このふたりの孤独な生活を丹念に描いていて、正直いっていささか退屈に進んでいく。
この作品の肝であるふたりの奇妙な同居生活もさほどサスペンスが盛り上がるわけではなく、むしろ心を閉ざしたミチル(田中麗奈)が外に出ようかどうか迷うシーンでアキヒロ(チェン・ボーリン)が急に出てきて外へ出るよううながすシーンに思わず感動したりして、観ている方もこれがサスペンス映画だという思い込みが無くなってくる。
フーン・・・この映画って一風変わった人間ドラマをやりたかったんだね、といささか拍子抜けしていると・・・・・不意打ちを喰らう!
最初サスペンス映画だという思い込みから、全然サスペンスが盛り上がらない展開にあれっ?と思い、それでも人間ドラマとして盛り上がってきたなぁと思っていたら・・・・・この急激な展開にびっくりする。
これ製作者は完全に狙ってやってますね。サスペンスのかけらもないたるい展開で観るものを油断させておいてガツンと不意打ちを喰わせる。
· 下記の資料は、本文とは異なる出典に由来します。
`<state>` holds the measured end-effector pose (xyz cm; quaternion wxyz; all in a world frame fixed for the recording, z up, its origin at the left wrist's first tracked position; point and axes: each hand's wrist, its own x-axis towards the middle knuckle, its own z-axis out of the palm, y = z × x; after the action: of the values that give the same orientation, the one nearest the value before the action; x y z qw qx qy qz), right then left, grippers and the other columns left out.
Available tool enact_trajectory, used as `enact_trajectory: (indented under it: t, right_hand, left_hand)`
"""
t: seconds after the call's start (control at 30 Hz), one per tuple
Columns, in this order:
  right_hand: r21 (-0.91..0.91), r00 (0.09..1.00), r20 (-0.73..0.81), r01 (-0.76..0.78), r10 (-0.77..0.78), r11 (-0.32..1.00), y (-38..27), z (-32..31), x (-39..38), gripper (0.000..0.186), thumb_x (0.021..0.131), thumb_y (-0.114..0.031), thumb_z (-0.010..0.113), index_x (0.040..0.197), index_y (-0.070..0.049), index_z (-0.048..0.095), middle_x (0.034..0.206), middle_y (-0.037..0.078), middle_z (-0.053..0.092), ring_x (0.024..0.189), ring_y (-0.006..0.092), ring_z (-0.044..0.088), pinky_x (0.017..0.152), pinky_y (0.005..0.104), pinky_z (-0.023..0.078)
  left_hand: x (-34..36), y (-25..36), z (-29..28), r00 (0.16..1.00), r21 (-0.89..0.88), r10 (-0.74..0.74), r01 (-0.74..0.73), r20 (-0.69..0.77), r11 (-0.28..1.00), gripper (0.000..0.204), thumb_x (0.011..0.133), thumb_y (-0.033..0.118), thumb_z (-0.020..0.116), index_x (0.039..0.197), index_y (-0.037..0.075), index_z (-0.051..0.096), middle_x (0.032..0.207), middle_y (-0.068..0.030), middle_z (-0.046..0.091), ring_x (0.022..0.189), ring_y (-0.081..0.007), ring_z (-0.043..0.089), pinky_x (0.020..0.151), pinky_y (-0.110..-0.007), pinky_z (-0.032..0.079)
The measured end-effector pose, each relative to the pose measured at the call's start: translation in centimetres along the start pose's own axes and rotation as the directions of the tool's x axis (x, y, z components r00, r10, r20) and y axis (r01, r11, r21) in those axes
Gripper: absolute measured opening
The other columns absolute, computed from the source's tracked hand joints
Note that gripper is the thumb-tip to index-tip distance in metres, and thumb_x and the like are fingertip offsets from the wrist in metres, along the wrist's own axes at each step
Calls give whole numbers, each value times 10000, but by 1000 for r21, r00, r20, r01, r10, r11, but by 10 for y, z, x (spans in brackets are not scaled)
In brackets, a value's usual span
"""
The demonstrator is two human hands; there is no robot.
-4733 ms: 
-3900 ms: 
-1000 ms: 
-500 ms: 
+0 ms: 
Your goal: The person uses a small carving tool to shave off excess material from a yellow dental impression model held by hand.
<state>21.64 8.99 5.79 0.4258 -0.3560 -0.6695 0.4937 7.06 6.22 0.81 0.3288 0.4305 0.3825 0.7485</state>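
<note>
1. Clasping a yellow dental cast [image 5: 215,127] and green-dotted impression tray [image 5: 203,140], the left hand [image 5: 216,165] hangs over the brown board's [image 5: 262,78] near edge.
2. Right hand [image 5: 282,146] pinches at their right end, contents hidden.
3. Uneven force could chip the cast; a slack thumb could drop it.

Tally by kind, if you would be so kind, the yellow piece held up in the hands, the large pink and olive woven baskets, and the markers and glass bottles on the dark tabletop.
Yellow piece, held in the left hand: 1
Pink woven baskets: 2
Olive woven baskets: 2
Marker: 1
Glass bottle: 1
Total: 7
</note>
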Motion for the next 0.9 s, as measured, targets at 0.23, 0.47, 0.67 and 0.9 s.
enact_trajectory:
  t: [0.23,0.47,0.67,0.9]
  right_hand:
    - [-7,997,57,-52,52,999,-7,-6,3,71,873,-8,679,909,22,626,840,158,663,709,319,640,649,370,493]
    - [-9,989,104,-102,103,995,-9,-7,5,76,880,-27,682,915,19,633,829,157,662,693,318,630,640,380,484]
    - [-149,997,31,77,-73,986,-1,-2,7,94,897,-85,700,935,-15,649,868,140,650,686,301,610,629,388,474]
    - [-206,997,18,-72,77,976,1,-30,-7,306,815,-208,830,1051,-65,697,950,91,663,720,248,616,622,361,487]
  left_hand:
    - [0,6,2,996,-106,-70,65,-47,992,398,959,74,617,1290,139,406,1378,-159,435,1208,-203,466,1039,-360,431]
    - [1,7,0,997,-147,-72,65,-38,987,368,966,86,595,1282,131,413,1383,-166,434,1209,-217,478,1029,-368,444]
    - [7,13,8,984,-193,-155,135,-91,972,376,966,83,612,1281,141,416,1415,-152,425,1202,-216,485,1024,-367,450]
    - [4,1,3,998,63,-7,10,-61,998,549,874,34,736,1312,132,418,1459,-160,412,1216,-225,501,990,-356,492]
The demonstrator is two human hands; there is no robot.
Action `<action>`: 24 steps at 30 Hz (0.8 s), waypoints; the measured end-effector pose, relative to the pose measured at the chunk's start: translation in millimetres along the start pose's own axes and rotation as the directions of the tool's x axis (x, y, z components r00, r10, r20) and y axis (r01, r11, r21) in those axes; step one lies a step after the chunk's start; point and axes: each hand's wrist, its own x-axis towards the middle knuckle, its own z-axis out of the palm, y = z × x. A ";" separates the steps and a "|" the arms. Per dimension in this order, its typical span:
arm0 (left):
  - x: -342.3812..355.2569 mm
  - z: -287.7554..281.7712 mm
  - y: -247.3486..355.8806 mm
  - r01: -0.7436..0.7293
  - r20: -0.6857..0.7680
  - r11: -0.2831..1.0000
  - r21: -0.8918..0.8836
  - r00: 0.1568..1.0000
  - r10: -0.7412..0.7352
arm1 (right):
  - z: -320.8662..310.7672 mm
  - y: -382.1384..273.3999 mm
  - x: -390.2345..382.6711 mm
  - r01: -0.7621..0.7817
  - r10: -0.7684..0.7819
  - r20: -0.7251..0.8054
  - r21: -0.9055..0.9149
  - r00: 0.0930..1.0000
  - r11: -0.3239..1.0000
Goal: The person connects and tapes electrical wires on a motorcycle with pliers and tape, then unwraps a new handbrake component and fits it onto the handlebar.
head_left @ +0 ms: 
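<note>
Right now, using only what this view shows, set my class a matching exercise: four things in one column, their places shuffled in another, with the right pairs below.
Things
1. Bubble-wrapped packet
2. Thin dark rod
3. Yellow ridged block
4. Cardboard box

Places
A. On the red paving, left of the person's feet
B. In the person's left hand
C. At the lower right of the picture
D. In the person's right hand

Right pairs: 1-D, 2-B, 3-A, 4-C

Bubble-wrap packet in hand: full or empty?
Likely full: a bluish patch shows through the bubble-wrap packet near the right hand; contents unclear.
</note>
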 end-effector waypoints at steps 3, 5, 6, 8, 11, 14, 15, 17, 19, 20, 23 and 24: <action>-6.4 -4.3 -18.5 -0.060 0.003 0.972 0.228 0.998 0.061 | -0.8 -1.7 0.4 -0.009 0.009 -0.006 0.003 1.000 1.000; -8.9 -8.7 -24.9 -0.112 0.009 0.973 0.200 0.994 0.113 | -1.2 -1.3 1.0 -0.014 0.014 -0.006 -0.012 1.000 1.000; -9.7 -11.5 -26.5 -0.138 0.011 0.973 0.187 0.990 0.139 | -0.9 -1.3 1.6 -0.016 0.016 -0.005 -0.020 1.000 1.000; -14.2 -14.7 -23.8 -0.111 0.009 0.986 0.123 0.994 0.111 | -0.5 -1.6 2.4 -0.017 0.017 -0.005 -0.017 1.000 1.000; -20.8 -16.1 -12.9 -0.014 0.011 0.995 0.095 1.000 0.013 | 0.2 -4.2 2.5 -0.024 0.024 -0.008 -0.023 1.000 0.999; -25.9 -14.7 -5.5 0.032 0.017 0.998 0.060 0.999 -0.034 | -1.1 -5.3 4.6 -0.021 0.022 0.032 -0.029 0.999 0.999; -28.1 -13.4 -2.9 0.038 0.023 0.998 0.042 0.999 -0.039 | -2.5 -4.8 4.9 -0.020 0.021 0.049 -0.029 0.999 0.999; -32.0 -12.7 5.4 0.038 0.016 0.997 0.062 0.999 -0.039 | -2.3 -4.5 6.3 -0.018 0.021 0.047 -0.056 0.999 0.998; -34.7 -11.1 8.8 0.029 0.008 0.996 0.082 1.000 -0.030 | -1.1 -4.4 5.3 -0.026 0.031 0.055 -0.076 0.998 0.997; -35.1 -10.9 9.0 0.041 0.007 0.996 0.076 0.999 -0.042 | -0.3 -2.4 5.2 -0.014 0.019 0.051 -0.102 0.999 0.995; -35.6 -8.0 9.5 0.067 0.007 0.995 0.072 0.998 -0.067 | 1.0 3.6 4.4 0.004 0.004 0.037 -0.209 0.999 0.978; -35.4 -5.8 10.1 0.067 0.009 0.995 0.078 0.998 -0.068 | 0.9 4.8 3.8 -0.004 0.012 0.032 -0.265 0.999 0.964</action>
いや、なんか井川遥のキャスティングに違和感はあったんですよ。なんか井川遥ミスキャストだろうって。でもこのキャストで正解、井川怖え〜っ(笑)
田中麗奈の盲目の演技は武士の一分の木村拓哉よりうまいですね。田中麗奈は映画一筋のわりには映画ファンの評価があまり高くないと思っていたんですが、この作品で演技者であることを証明しました。
チェン・ボーリンは雰囲気はありますが、日本語のセリフが少し聞き取りにくかったです。
こういう映画ってなんの情報も入れずに観るにかぎるね。全然期待しないで観るぶん評価がだいぶアップするから。というわけで作品の評価は78点。